I love the word “Done.” Checking something off the list is rewarding. Even better, though, is finishing strong. And the enemy of a strong finish is a terrible start.

Kicking off a project isn’t usually simple, but the way you kick it off is important to ensure the project goes well. As someone who has taken a lot of project management courses and with a lot of PM experience, I am a sucker for a good work breakdown structure. And as marketer, I am focused on goals. This background has me focused on goals. You need to know where you’re going in order to get there, and the project kickoff defines this.

  • The problem statement. What problem do you have? Are there problems tangentially related that could also be addressed with this project?
  • The opportunity statement. In this, you define what can be accomplished by fixing the problem. This also helps you prioritize projects if you have many by allowing you to weigh the anticipated outcomes.
  • The goal statement. This is the one that tells you when you’ve achieved what you set out to do.
  • The initial scope. This defines the basic parameters of the project.
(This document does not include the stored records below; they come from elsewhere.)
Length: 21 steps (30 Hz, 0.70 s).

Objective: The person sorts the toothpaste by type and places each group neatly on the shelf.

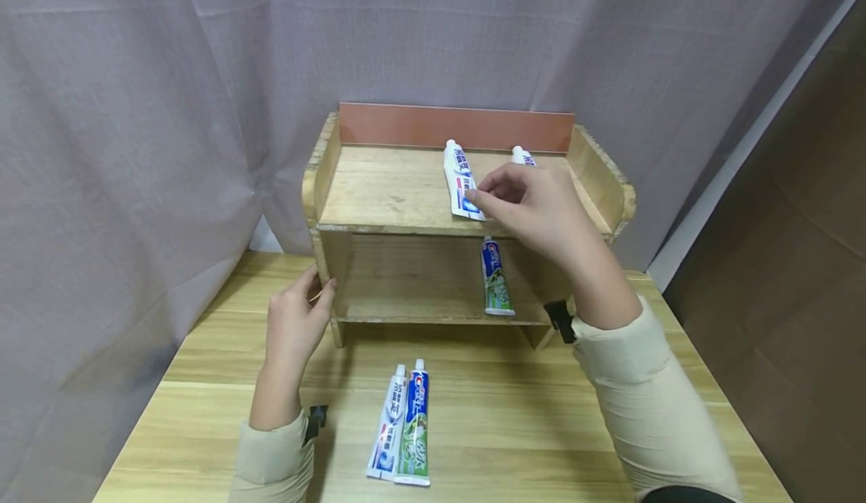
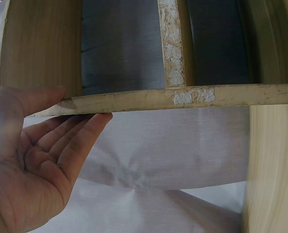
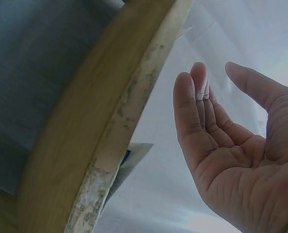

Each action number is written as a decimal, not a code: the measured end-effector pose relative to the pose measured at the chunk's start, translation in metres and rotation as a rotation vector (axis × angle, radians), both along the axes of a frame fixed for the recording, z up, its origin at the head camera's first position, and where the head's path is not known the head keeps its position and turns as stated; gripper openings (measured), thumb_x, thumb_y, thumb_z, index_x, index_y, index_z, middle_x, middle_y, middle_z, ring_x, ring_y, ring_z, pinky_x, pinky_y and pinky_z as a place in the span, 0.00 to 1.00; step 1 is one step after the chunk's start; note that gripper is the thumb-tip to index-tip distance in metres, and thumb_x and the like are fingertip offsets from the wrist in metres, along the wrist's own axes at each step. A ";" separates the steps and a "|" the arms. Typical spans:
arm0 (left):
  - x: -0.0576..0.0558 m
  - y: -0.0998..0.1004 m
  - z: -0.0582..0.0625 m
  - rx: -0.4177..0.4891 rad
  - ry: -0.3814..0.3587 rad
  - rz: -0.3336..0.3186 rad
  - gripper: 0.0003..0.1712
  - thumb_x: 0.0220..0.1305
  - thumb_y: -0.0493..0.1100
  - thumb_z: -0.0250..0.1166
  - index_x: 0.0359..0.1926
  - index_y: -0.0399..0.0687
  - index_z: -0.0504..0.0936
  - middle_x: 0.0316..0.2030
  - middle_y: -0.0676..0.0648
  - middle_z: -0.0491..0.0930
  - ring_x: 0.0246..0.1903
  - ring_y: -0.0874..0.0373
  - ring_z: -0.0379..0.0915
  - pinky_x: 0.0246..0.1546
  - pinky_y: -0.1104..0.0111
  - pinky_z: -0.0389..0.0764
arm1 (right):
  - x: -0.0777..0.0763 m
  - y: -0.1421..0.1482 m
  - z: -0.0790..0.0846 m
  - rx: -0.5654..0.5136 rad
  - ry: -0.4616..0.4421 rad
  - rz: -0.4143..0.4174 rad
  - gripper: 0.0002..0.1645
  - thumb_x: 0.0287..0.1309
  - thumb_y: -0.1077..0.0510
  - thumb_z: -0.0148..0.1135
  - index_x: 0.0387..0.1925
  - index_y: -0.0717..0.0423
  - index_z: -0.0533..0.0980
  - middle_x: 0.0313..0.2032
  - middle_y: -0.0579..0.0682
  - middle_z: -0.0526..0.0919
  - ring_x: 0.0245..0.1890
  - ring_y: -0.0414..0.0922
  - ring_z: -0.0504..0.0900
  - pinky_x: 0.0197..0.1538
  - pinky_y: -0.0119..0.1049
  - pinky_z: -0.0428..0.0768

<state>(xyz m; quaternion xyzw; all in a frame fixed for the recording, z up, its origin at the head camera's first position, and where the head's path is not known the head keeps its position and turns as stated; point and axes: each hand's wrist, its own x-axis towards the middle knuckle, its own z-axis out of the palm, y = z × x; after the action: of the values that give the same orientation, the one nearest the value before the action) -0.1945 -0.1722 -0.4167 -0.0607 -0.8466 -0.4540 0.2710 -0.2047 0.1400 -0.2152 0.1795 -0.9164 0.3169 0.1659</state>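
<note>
A small two-tier wooden shelf [image 1: 399,187] stands on the table. My left hand [image 1: 298,322] grips the front edge of its left side panel [image 2: 134,99], thumb on one side and fingers on the other. Over the upper tier, my right hand [image 1: 534,206] is held with thumb and fingers apart and nothing between them. Its fingertips overlap the lower part of a white toothpaste tube [image 1: 457,165] lying there. Another white toothpaste tube [image 1: 519,155] lies farther right, mostly hidden behind that hand. On the lower tier rests a blue-and-green toothpaste tube [image 1: 497,277].
In front of the shelf, a white toothpaste tube [image 1: 389,428] and a blue-green toothpaste tube [image 1: 415,431] lie side by side on the wooden table [image 1: 507,428]. A reddish-brown back board [image 1: 453,125] closes the upper tier. Grey cloth [image 1: 433,29] hangs behind.
</note>
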 end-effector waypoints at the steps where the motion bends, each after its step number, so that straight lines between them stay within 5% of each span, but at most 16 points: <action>1: 0.000 0.000 0.000 0.000 -0.002 0.000 0.17 0.70 0.41 0.64 0.56 0.38 0.82 0.47 0.36 0.85 0.46 0.42 0.85 0.41 0.61 0.89 | 0.003 0.001 -0.001 -0.007 0.000 0.000 0.16 0.62 0.44 0.69 0.37 0.53 0.85 0.31 0.47 0.87 0.30 0.41 0.82 0.33 0.32 0.80; 21: 0.001 0.000 0.000 0.004 -0.003 -0.007 0.18 0.70 0.41 0.64 0.56 0.37 0.82 0.47 0.35 0.85 0.46 0.42 0.85 0.41 0.61 0.89 | 0.027 0.005 -0.030 -0.073 -0.056 0.049 0.17 0.63 0.41 0.68 0.39 0.51 0.83 0.33 0.44 0.87 0.32 0.40 0.84 0.36 0.32 0.85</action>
<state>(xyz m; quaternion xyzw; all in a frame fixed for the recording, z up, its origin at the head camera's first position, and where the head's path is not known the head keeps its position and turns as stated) -0.1933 -0.1721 -0.4166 -0.0625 -0.8459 -0.4568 0.2683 -0.1777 0.1453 -0.2451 0.1870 -0.9038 0.3589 0.1389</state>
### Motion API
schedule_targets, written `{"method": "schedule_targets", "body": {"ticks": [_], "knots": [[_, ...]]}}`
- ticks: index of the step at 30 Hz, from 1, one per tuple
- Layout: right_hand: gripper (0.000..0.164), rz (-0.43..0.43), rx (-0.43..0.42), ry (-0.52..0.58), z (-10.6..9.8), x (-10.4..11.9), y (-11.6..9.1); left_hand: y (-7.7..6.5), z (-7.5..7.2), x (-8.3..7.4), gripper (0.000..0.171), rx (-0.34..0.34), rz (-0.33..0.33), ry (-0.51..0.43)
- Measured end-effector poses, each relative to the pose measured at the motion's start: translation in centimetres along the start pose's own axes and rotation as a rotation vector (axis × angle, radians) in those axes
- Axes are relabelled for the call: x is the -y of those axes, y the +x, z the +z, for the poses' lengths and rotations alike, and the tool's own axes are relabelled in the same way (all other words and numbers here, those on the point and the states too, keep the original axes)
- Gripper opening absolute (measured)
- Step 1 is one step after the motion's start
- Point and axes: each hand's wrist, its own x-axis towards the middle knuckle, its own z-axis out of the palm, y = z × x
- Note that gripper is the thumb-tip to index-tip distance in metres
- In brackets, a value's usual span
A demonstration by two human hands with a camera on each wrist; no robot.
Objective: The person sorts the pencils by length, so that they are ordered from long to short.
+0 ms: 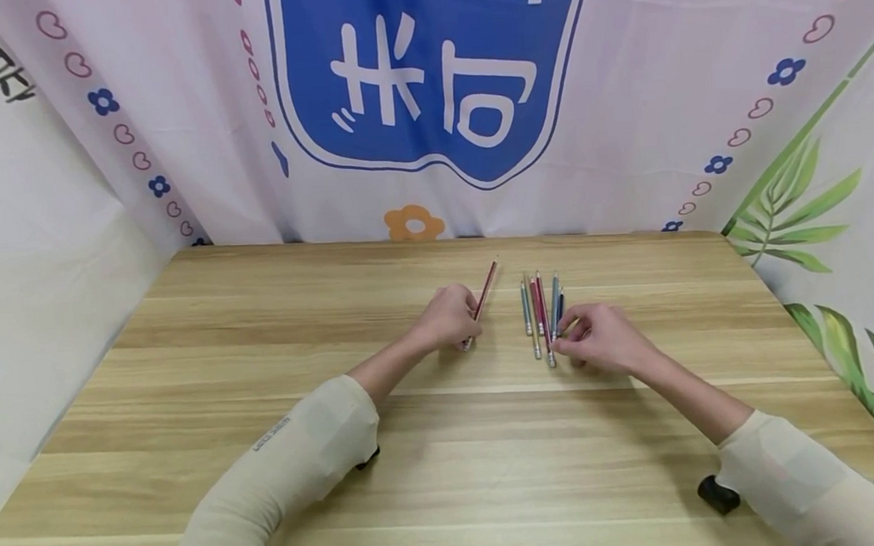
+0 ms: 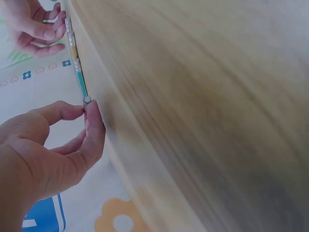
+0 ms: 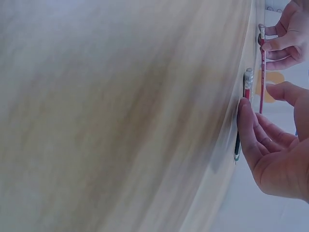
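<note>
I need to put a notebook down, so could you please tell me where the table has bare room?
Bare wood spans the table's left side and the near strip between both sleeves. It is crowded mid-table: the left hand holds a red pencil, and the right hand touches the pencil row.

Red pencil [image 1: 482, 300] aslant beside pencil row [image 1: 543, 317]

Both hands, left [image 1: 449, 316] and right [image 1: 600, 340], rest low with fingers curled.
</note>
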Motion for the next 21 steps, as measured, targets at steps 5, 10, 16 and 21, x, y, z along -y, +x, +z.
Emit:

Normally, there is more work to be done to establish the work that is going to go into the project, so this part gets reworked a few times before it is finalized.
  • Next steps. What else do you need to know in order to move forward? Have these all spelled out and set a timeline for those items.

After you have this, you have a starting point. Remember that if a project deviates from these initial discussions, you’ve either not asked the right questions, had the right people providing the answers, or something has come up in the research in next steps that provides a more significant opportunity.